Прислушалась Федосья Прокопьевна до звона в ушах; огромная боярская усадьба во всех своих сотах еще почивала по-утреннему безмятежно. Только со двора порою доносился мерзлый бой колотушки о тулумбас: то дозорила ночная бессонная вахта. И вдруг как бы по-над ухом очарованно скрипнула потайная дверь из чулана, прошаркали бесплотные, почти бестелесные шаги, обогнули кровать. Боярыня заломила глаза, увидала над собою холстинное личико с кукишек, черный плат шалашиком, повязанный вроспуск, ноги рогатиной из-под пестрядинного монашьего зипуна.
– Тебя ошавило, Феодора, иль колотун взял? Корчишься, как рыбка, – пропела мать Мелания, сомкнула бесцветные губы в нитку, принагнулась, опахнула постным ладанным духом. – Ты Бога-то, дочи, понапрасну не гневли. Он неистовых не любит.
Старица сбродила к тяблу, сняла с полицы кувшинчик со святой водою и просяной веничик и, будто побывав только что с хозяйкою в одном сне и пережив ее тревожную печаль, неожиданно споро пробежала по всем углам опочивальни, сбрызгивая с веничка, а после и саму Федосью окропила святой влагою.
– Ты, девка, не шали без дела. Покорствуй, покорствуй.
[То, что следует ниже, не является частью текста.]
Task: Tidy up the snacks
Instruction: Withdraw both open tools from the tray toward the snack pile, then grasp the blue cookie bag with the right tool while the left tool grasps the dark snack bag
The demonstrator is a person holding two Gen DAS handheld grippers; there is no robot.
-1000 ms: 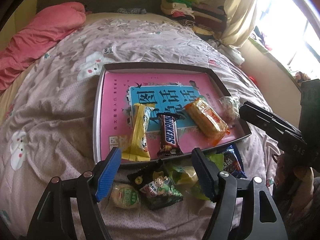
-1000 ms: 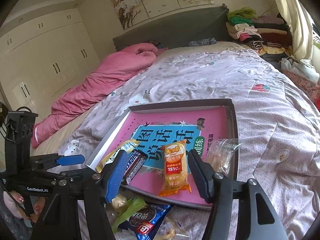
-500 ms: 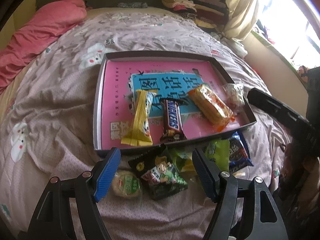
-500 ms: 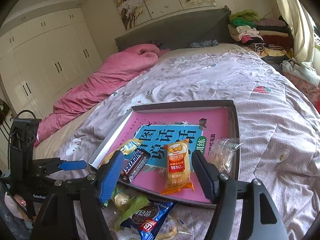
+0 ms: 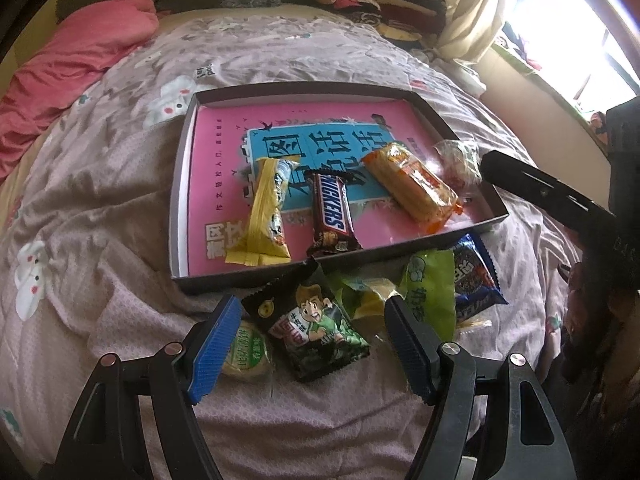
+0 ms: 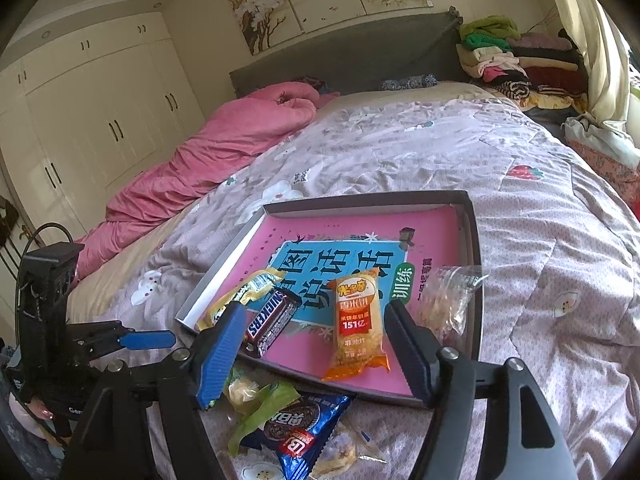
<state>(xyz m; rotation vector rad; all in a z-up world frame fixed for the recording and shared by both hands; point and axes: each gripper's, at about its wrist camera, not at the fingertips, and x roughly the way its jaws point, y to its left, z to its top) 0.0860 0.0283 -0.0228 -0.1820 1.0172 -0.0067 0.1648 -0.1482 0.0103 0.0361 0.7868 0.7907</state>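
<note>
Both grippers empty over the snack pile, tray just beyond.
Left gripper (image 5: 312, 334) fingers spread, black cartoon snack pack (image 5: 316, 330) on the bed between them, untouched. Right gripper (image 6: 312, 346) fingers spread, nothing pinched; orange rice cracker pack (image 6: 356, 328) and Snickers bar (image 6: 272, 326) lie past the tips in the tray (image 6: 474, 240); Oreo pack (image 6: 296, 436) on the quilt (image 6: 540, 280) below.
</note>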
Иль государь чем обидел?.. Ой, Феодора, как спроваживала во Дворец, наставляла: не ерестись, будь покорной. Не рано ли отец Досифей надел на тебя Христов венец? Пока не прищучили, сердешная, так не кобенься. И то время грянет, милая, а уж где силы?.. Иль восхотела святее быть самой Мастридии и мученицы Феодоры?
– Не ешь ты меня, мати. И без того всю искусали, одно дырье во мне. Осталась я нынь одна, как бывый апостол в пустыни.
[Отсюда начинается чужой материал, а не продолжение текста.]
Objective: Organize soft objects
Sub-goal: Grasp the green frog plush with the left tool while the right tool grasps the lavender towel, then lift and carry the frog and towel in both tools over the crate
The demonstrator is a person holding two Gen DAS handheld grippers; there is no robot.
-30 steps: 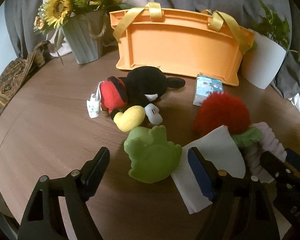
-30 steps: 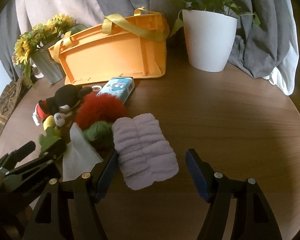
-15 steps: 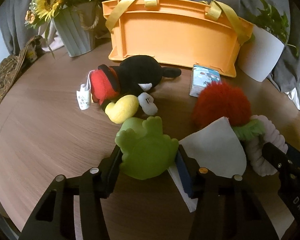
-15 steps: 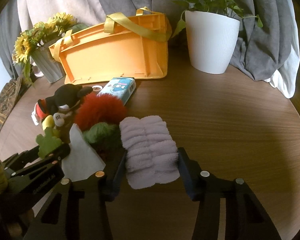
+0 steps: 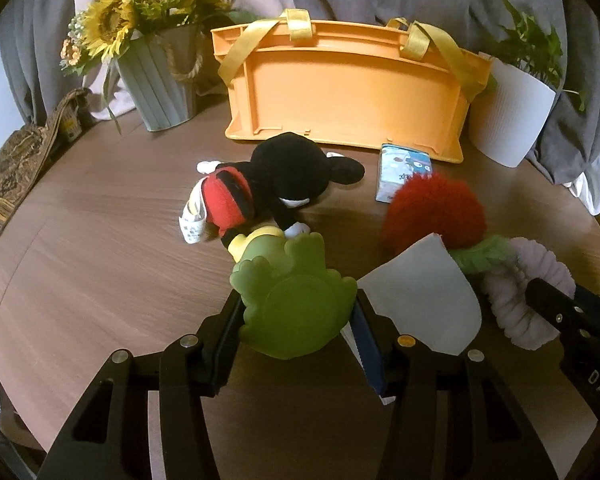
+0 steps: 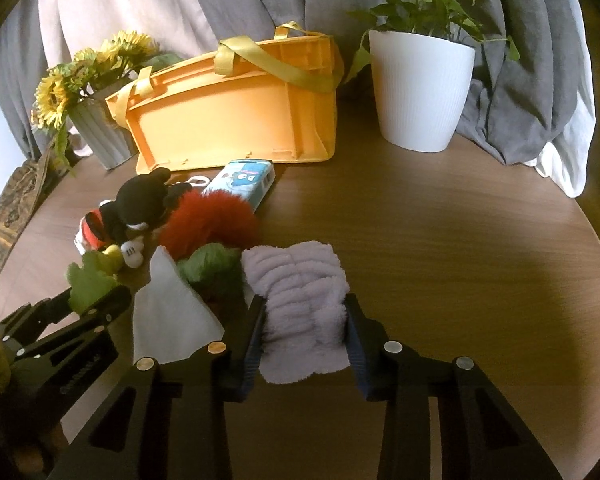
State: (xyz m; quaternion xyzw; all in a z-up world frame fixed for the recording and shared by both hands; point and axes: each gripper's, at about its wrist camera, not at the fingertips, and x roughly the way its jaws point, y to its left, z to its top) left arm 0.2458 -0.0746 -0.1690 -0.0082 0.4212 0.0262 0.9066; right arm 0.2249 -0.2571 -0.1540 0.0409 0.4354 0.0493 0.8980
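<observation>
White sheet [image 5: 422, 296] — lower edge hidden behind the fingers [image 5: 366, 338].

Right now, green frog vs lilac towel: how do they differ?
The frog is smooth, glossy and green; the towel is fluffy, ribbed and lilac. The frog sits in the left tool; the towel sits in the right tool. The frog is a moulded shape, the towel a folded bundle. Both are gripped from either side.
</observation>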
– А ты не загрызайся, гордушка. И не убивайся понапрасну. Всему свой срок... Обрядила ли Марьюшку? Да самого-то видела-нет? И много ли верховых прискакали на конех? Дожили... кому и смерть чужая в праздник.
Вздохнув, страдница придвинула низенькую скамеечку, присела возле и, сняв повойник с боярыни, принялась чесать ей голову гребнем. «Зачем это, зачем не ко времени?» – вяло сопротивлялась Федосья Прокопьевна: ей казалось кощуною в такие часы заниматься собою, но корявые старушьи ладони через костяную чесалку словно бы отворяли закрытые в коже руслица и впускали в замоховевшую голову боярыни чистого живого тепла и раструшивали по дальним закрайкам нажитую за день памороку. Федосья поймала руку наставницы, поцеловала веснушчатую постную горбушку и твердые подушечки перстов, а после по-детски прижала ладонь к щеке, насовсем оттаивая. И сон тревожный сразу источился, опал в беспамятство; так лесовой гнус под ветром-сиверком оседает в травяную тенистую прель.
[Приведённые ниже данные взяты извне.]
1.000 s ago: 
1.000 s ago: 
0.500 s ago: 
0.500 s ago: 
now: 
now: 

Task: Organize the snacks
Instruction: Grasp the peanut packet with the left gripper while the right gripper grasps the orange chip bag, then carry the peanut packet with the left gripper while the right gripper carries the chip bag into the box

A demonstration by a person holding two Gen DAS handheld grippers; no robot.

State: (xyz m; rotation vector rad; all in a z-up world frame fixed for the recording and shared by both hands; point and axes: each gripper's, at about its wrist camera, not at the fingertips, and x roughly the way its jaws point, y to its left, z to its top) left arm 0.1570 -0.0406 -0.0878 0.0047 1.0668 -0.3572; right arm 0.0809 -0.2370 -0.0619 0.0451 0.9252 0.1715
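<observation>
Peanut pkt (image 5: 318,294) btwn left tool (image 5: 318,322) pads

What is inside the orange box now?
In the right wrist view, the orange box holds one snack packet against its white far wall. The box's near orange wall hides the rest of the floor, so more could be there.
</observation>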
Федосья вдруг вспомнила, как государь голову нагибал, просил нащупать в волосах рожок, и засмеялась прерывисто. Наставница невразумительно смотрела на боярыню, ее лицо скуксилось в тревоге; Мелания порывисто прижала голову Федосьи к тряпошной груди, словно бы обесило боярыню, и хворь икотная тут и полезла наружу.
– Мне царь-от говорит: на, де, щупай рожок. Бедная царица, в каком дурном заводе спокинула благоверного. Бодает меня и говорит: на, де, щупай...
– Михайлович-то сам весь рожок сатанин, прислужник дьяволей, – рассудила старица, нимало не удивясь Федосьиным словам. – Не бес же он, всамделе, чтоб рожками взяться? Это для прибаски кто ляпнул зряшно, чтоб надсмеяться, чтоб слух пустить. Эх, легковерный!.. – неведомо кого упрекнула старенькая и вздохнула. – У иного черного человека и есть рожки, то изнутре, незримы бысть. Ино и вспухают под волосьем, как желвы, вулканы такие. Дурнина прет, места ищет...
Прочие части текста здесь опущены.